这排除法不错,可是黄淑儿嫌这样做又慢又琐碎,时间耗得太久,一不注意得让赵小锅跑了,她认为这是拖延时间找机会的小把戏。
“赵小锅,哪怕不是你动手杀我儿子,那也和你有关!”黄淑儿眉眼中皆含怨恨,至少黄费之死主要因为鹿皮袋牵扯,肯定不变的一点,那是因赵小锅才有鹿皮袋牵扯,“你少狡辩,那鹿皮袋后来在你手里,你脱不了干系,那个直接动手的人,我看就是佘日茫!”
佘日茫连忙申辩:“根本不是我!怎么杀?我和黄费都不认识!”
黄淑儿阴阴嗔笑道:“杀人要认得那个人吗?杀手接活儿不得全杀熟人?赵小锅把我儿子引过去,你只管杀了就是。那个气息是龙气,你回答得那么快,一定是你让你师父帮了你!原本什么都知道,你当然马上答出来。”
抢答对了,还成原本是凶犯的罪证了?
佘日茫呲呲牙,真想变为本体一口吞了黄淑儿。
“你怎么不狡辩了?”黄淑儿斜睨他,“塔吉坦那夜上过羲明山,鄂日浑在那段时间和塔吉坦有来往,你很多事都和鄂日浑一起做,完全可能早藏在羲明山附近,然后在那晚偷偷上山。”
佘日茫气得直哼哼,目光如刀刮着赵小锅:“你看你啊非得要急着洗刷冤屈,这下好了……连我都被怀疑,你满意了吧?老子拼上性命也不在这里受窝囊气!”
在他说话的同时,他已右手扫出金光软杖,左手夹着徐家娘子往对面房顶跃去。
哪容他逃跑?不凡钩链早已旋转飞出,缠住了金光软杖一拉!
佘日茫摇晃着落地,杖头喷出一股黏液!
这是残存的蜗牛液,萧年已知道这没毒,但是黄淑儿不知道啊,下意识地仰身倒地避让,还拿袖子遮脸。
等她反应过来,佘日茫已跃到那边房顶,黄此石和程浩风已追上去。
黄淑儿啐了一口唾沫,飞身追上,见佘日茫正应付黄此石无暇防备,不凡钩链再射向佘日茫眼睛。
佘日茫低头一缩脖子,同时把徐家娘子往前一送,他躲开了,钩刃正刮破徐家娘子手臂,连着衣袖还扯下来一条肉皮!
“啊!嗝……”
徐家娘子猛地睁眼,又缓缓闭眼。
程浩风挑开不凡钩链,劝黄淑儿不要急着打人,回头再看时,刚苏醒不久的徐家娘子又已疼晕过去。
黄淑儿哪听劝?又将不凡钩链抡甩而出。
“黄夫人快住手!”程浩风拧眉厉声道,“你冷静点!你儿子落得魂飞魄散,还查不出真凶,你要占五成责任,黄老爷,你这个当父亲要占四成责任,别的人和事只有一成责任。”
被程浩风挡着,黄家夫妇怨愤听着这些话,可终究没有反驳一句。
秦家高虎也飞身而上房顶劝说:“你们看赵小锅又在折磨楚家公子,先把此事谈好,别再多生是非,楚家公子要是死在这里,我们都担不起责任。”

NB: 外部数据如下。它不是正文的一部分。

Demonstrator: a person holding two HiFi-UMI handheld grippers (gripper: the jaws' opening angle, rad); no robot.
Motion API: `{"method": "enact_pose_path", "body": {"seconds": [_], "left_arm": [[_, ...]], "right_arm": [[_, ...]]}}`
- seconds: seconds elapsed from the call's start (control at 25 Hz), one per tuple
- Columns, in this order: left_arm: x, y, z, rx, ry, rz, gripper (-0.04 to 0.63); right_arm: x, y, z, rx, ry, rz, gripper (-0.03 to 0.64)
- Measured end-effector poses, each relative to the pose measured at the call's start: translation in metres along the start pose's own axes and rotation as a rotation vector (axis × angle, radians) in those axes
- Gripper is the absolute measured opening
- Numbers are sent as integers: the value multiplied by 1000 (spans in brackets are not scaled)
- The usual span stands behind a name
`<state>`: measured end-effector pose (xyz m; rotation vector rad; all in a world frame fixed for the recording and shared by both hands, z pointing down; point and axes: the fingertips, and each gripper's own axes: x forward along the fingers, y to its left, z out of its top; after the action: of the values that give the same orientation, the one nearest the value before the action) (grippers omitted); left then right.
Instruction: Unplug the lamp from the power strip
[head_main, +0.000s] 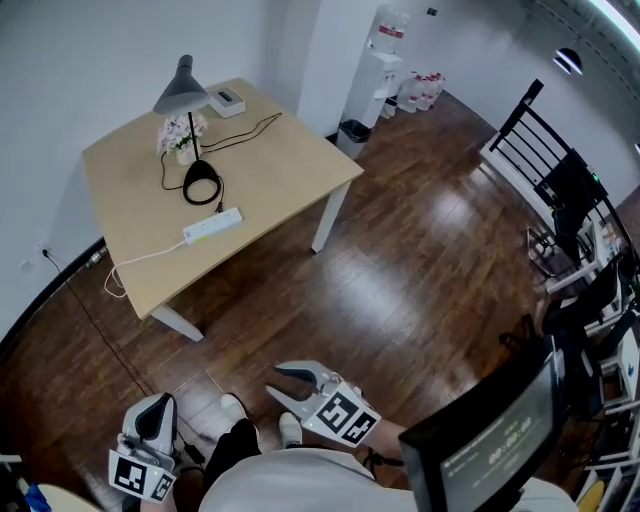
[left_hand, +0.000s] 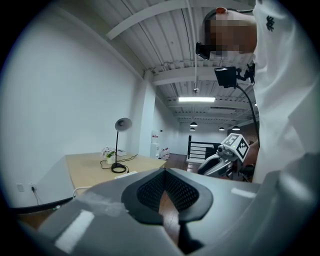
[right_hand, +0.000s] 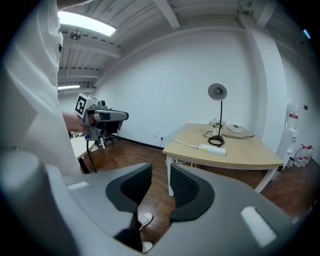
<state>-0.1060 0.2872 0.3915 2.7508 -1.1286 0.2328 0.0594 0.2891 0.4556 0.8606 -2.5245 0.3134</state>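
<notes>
The plug of the lamp (head_main: 184, 95) is showing too small in every view to tell whether it is sitting in the power strip (head_main: 212, 227). The strip's white cable (head_main: 150, 253) is dropping out of sight over the near left edge of the table (head_main: 280, 170). The head view's near edge is cutting off the left gripper (head_main: 152, 405).

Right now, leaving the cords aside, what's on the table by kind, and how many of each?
lamp: 1
power strip: 1
plant: 1
white box: 1
Total: 4
</notes>
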Motion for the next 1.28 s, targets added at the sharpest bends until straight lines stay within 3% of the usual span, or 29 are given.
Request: {"method": "enact_pose_path", "body": {"seconds": [0.4,0.92,1.28], "left_arm": [[-24,-33,-4,-21,17,-109,5],[-40,-37,2,11,3,-184,21],[-46,-29,-4,5,8,-188,21]], "right_arm": [[-36,29,15,15,-72,-99,118],[-35,62,48,-5,-129,-101,118],[-28,68,60,-20,-151,-101,115]]}}
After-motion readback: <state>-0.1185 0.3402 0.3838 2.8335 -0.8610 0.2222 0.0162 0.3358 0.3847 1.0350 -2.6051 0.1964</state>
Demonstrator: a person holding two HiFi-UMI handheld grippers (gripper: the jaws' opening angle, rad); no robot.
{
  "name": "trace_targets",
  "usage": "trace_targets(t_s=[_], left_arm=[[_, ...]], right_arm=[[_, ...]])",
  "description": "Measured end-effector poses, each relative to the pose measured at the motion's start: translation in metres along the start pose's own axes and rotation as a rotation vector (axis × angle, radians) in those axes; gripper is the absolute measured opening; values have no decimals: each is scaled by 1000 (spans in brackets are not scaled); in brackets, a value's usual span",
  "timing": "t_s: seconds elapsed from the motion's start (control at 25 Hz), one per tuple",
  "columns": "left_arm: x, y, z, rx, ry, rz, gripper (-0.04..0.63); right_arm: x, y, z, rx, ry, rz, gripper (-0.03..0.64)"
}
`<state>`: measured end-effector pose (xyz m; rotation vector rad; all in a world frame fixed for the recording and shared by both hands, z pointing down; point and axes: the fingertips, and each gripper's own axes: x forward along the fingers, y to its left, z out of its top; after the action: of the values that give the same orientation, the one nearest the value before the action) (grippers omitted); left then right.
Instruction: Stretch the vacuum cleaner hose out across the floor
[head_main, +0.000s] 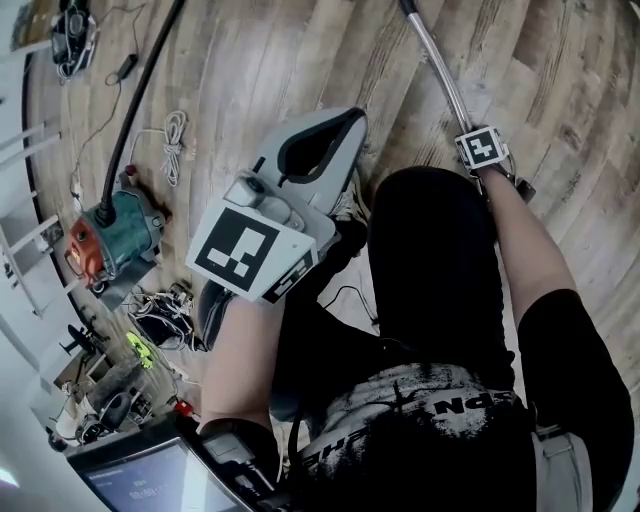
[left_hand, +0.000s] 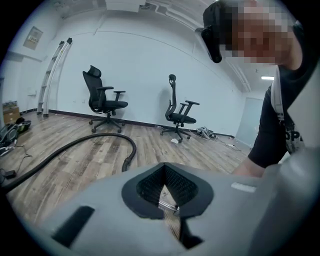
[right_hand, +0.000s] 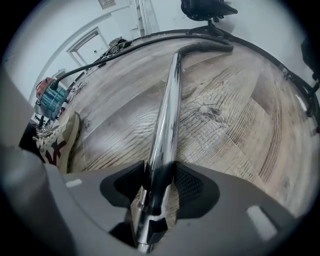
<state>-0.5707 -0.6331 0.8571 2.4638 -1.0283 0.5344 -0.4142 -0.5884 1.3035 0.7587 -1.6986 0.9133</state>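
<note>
The vacuum cleaner (head_main: 115, 235), teal and orange, stands at the left on the wooden floor. Its black hose (head_main: 140, 100) runs away from it, curves across the floor (left_hand: 100, 141) and ends at a bent handle (right_hand: 210, 47). From there a shiny metal tube (right_hand: 167, 115) comes toward me. My right gripper (right_hand: 159, 175) points steeply down and is shut on this tube, with a pad on each side. In the head view the right gripper (head_main: 487, 158) sits at the tube's (head_main: 437, 72) near end. My left gripper (left_hand: 167, 192) is shut on nothing and hovers in front of my legs (head_main: 325, 135).
Two office chairs (left_hand: 105, 100) (left_hand: 180, 112) and a ladder (left_hand: 54, 75) stand by the far wall. A white cord coil (head_main: 172, 140), tangled cables and tools (head_main: 150, 320) lie left of the vacuum. My shoe (right_hand: 57, 140) is beside the tube.
</note>
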Motion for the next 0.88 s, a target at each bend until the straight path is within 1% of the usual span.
trace_targets(t_s=[0.08,0.2,0.24,0.32,0.36,0.4,0.48,0.56,0.64,0.68,0.72,0.76,0.8,0.88], left_arm=[[6,0,-1,7,2,1,0],[11,0,-1,10,-3,2,0],[11,1,0,10,-5,1,0],[13,1,2,12,-7,-3,0],[15,1,2,12,-6,-6,0],[17,1,2,12,-4,-6,0],[23,4,0,6,-10,-8,0],[33,9,-6,-28,-18,-35,0],[55,10,-27,-111,13,-108,2],[70,11,-44,-170,46,-150,29],[87,13,-64,-238,86,-184,103],[104,16,-86,-312,127,-206,140],[122,18,-107,-386,161,-216,160],[159,20,-145,-510,212,-214,176]], right_arm=[[0,-1,-1,8,-15,-5,194],[-5,-8,-9,31,7,-43,187],[-4,-6,-5,45,-9,-26,184],[-1,6,7,85,-57,54,178],[-1,8,9,107,-64,83,176],[-2,4,6,122,-49,80,175],[-5,-8,-3,129,-8,47,174],[-12,-17,-7,123,8,32,173],[-22,-25,-13,122,19,23,173],[-28,-29,-17,119,26,21,173],[-34,-32,-19,112,33,22,173],[-40,-33,-20,102,40,25,173],[-47,-35,-21,89,47,29,173],[-62,-44,-23,60,56,25,173]])
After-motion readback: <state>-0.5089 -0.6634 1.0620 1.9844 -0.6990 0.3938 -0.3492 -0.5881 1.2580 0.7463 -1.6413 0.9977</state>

他挥挥手,黄此石先飞身落地,黄淑儿朝程浩风扬了扬不凡钩链,也飞身落地。
佘日茫想逃难逃,可是程浩风朝他深深看一眼,他带着点侥幸希望也夹着徐家娘子落身于灵堂外。
程浩风见徐家娘子脸色苍白如纸,呼吸极微弱,想着此事必须尽快有结果,不能让无辜的人搭上性命,决定行一步险棋,接下来是会被围攻至死,还是会身败名裂已不敢想。
看他们被逼回,赵小锅得意笑了笑,让人快把以前的案卷记录都找来,还要去拿些相关证物。
程浩风走过去,赵小锅逼视着他警告不许靠近。
“你放心,我只是想让你听得清楚些,没有想对你怎样。我来求你让佘日茫先走,徐家娘子体弱多病,再这样受惊受伤会死!”